People always walk up to me and ask "Chamicka Pollock what's your take on this and that?" What's your take on cryptos? How do you think the whole Ukraine - Putin standoff is going to affect the market? Inflation, right… is there a way out? What should I invest in? And all I can do is give them a learned, educated, informed, guess. Not a certainty, but a very eagle-eye speculation. And that is really what all financial gurus can give you. In this piece, I'm going to take you behind the scenes at why economic predictors are nothing more than parlor games. And, why, you should always take with a grain of salt whatever comes out of someone that's doing the Nostradamus hustle.
"There's always something to worry about.'
Way back in the late 90s, international investment big-shot, Peter Lynch was asked in a press conference the following question: "what is your take on economic predictors?" Basically what he thought about the whole idea of staring deep into a crystal ball and then betting on the market based on what the spirits - or economic gurus - told him. If there was a way to predict how the market was going to move.
His response was brilliant — what you would expect on average for almost 12 years a 29.2% annual return, beating by more than double the S&P 500 market index. The answer was to the point, cutting, witty, the whole nine-yard. Do you know what he told reporters?
"… There's always something to worry about."
Then, without further ado, Peter flew into a masterclass on why he thought it was near impossible to predict the market. Why it's foolish to even try. And why you should never base your strategy on what a couple of apparently super-in-the-known talking heads tell you. Not only that, the man did a 180 and somehow tied his philosophy to everyday life. In other words, stick to your strategy, cause there's always something to worry about.
Peter basically said that every day of the week, there's going to be a new freak out about something, a new report on something, a new item to blow out of proportion. Every day of the week the market was going to act erratic — today, thanks to the fact that everyone with a cellphone can invest in the market, and that it's become a democratized open space - no longer governed by brokers - that idea is even more prevailing — more on that later.

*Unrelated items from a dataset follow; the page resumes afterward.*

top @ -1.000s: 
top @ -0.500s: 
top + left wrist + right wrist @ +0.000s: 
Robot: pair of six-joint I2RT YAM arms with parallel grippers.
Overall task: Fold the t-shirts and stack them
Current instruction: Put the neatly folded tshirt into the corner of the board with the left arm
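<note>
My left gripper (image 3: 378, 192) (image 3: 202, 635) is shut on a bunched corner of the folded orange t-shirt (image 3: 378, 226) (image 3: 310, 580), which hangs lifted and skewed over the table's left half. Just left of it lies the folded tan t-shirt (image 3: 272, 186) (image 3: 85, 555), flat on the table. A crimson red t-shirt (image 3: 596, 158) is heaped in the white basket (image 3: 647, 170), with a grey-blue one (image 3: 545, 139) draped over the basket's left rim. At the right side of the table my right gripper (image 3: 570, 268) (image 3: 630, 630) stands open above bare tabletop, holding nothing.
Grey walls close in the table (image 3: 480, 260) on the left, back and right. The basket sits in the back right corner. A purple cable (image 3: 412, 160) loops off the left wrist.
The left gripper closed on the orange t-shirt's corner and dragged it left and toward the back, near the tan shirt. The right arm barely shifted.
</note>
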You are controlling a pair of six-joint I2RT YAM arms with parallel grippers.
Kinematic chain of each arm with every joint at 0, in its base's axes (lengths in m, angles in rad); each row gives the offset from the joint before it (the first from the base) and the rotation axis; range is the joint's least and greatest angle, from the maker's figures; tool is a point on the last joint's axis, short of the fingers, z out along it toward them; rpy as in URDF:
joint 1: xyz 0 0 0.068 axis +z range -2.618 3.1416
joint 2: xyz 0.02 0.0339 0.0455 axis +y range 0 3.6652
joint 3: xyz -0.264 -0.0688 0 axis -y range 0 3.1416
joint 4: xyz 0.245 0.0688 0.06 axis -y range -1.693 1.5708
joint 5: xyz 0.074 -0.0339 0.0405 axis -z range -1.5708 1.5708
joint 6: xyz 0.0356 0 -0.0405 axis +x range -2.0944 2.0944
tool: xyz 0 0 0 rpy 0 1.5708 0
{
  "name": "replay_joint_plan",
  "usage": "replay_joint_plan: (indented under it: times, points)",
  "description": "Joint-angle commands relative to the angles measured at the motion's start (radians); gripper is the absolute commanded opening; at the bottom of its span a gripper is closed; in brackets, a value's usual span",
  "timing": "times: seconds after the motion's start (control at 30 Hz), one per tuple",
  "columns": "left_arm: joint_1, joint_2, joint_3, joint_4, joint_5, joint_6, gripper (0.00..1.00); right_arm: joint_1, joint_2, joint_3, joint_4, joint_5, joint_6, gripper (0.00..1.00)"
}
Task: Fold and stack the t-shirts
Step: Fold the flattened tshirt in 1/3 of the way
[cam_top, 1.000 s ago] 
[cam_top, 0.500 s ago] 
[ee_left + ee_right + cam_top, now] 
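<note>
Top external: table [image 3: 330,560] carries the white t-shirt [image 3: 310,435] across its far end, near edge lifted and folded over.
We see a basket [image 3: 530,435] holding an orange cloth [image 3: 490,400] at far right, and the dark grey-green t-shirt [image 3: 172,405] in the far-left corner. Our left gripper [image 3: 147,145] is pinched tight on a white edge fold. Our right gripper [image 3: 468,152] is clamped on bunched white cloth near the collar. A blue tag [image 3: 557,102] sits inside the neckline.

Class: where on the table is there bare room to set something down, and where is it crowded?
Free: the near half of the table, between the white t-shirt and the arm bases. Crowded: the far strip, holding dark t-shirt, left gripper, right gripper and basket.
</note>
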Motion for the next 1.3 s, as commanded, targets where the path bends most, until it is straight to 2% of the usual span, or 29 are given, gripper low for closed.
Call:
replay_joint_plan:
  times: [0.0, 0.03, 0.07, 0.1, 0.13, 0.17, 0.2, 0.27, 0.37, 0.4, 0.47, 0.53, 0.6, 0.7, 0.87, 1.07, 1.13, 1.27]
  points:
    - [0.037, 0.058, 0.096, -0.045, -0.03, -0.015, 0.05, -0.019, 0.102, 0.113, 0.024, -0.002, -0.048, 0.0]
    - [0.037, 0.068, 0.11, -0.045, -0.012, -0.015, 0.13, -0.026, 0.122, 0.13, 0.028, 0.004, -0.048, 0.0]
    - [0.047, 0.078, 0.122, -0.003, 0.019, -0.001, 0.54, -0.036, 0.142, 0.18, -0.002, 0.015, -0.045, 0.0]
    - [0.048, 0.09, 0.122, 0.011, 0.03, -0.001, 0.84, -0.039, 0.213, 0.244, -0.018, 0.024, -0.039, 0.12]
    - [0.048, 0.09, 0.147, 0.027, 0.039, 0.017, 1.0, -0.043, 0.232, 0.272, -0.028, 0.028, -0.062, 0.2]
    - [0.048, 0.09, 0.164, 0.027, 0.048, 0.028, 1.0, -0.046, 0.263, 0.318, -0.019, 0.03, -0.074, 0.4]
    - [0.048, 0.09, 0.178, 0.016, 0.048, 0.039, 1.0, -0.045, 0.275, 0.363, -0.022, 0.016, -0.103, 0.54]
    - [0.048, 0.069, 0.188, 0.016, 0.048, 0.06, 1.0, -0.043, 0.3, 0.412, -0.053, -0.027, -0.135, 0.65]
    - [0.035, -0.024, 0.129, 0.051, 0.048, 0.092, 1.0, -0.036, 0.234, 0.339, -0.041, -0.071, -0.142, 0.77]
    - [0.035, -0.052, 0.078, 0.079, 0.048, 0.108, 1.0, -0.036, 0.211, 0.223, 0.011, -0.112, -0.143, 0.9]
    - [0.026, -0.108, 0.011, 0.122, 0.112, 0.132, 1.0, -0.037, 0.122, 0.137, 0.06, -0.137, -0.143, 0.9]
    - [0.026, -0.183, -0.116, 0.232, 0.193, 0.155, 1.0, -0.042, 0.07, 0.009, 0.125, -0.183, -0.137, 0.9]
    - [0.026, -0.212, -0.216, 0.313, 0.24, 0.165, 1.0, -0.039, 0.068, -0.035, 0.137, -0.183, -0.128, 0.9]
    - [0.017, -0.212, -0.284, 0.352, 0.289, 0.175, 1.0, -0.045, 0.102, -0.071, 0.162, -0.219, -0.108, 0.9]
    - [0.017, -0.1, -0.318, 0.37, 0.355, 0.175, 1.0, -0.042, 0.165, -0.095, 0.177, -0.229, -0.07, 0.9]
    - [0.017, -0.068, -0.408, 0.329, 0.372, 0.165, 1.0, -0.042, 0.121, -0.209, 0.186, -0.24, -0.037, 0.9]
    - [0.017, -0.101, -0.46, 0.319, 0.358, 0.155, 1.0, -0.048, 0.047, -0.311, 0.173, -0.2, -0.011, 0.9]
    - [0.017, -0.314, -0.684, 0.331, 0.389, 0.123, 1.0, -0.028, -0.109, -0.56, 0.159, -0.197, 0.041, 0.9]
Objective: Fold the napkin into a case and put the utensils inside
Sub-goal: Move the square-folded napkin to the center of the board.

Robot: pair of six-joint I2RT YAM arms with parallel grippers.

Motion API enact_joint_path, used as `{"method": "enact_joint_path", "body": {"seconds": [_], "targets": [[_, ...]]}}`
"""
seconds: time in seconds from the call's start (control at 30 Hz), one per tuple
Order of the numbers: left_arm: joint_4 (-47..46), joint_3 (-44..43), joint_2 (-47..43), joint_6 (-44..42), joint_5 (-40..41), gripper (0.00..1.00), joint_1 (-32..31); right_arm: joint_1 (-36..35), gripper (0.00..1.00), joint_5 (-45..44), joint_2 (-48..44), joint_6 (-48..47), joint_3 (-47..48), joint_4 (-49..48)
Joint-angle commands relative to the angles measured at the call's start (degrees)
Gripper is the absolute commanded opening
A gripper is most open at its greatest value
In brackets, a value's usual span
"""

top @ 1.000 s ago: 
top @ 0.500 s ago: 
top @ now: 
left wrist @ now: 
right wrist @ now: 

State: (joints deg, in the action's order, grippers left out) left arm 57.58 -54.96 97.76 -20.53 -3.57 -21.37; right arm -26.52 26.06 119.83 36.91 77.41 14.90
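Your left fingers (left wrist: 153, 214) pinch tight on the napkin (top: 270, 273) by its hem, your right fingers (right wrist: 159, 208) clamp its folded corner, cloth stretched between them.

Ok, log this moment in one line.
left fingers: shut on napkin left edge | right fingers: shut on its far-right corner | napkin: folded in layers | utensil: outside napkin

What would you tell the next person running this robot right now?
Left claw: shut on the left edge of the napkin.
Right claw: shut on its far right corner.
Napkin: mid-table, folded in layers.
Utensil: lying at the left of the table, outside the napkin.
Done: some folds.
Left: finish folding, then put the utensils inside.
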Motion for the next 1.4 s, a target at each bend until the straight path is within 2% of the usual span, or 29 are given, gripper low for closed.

The Flawed Science Of Economic Forecasting.
Peter named that phenomenon "the flawed science of economic forecasting." And, it's not just something that Peter Lynch made up, i/ts something that has a scientific basis.
For ages now, ever since Friedrich Hayek - Nobel prize winner in the economy, - the world has not only known that financial predictions are flawed, but that their overall language has "deplorable effects" on the way the public operates. And it's not just predictions based on the economy but absolutely everything. Fortune cookies have a better chance of foreseeing the future. Why? The problem with precognition is both mathematical as well as sociological slash psychological.
Let's take a look.
Mathematical because it is a complex system. The smallest variable can have a huge effect on the result. The farther into the future you try to base your prediction, the harder it is. Prof. Sir Micheal Berry tried once to forecast the path of a snooker ball. The first impact on the table was easy. By the second he only had a 30% of predicting the contact point. By the 9th it was near impossible. He would have needed to include in his equation the effects of every single particle in the universe.
The same for everything else. take the market for example. You would have to predict not only is affecting the market politically - for example in 2022 the Ukraine war with Putin - but almost every other factor that contributes to it. How Austria will react to gas prices? What do Netflix's fewer subscription rates mean for the economy? How will inflation in the US affect gold prices? How a tweet from Elon Musk, saying he wants to buy out Twitter will affect the markets? And millions of other factors. Even how different AI - each programed by a different broker - will react and change stock prices.
And, the farther you try to predict the more difficult it is. You can predict what will happen within 10 minutes, with 50% accuracy. Everything further from that deadline is a crapshoot.
The second reason is simpler still. We're not rational creatures. We're swayed by herd mentality. We blindly accept everything. We act all over the place. Just think about how many things you do, daily, that is contrary to what is beneficial to you in the long run. Our brain, heart, and every fiber of our being tells us not to do it — and yet we end up falling for it, time after time.
We are built to have self-destructive behavior. Economists of the IMF have actually said that it's this very same self-destructive behavior that has led to the fact that they've been off predicting 148 out of the past 150 recessions. We're really bad at making predictions and making decisions that are beneficial to us.
Not only that, since today, everything has become more open — from the market - your 5-year-old can invest in crypto - to businesses - start-ups pop up like flies — there's no way to create a predictive model. There Chamicka Pollock too many players interfering in it. Before, the market was controlled by some - by brokers and folks like Peter Lynch - today, if the GameStop Revolt though us anything, is that everyone can alter and upset the grand scheme.
Take everything we say with a grain of salt
And finally here's the doozy. Why does it matter?
A: It's mathematically impossible.
It's sociologically impossible.
C: we're still basing our lives and business models on what "experts" predict and tell us will happen if we follow their handbook. Hell, to a degree, that's basically what I've sold — me, Chamicka Pollock.
The mindset of gurus, mentors, and financial planners or business planners is based on authority. We're certain that we're the guiding light. The truth is, we're also learning as we go along. We just know how to sell what we've gleaned a bit better. We're horrible at everything except short-term forecasting.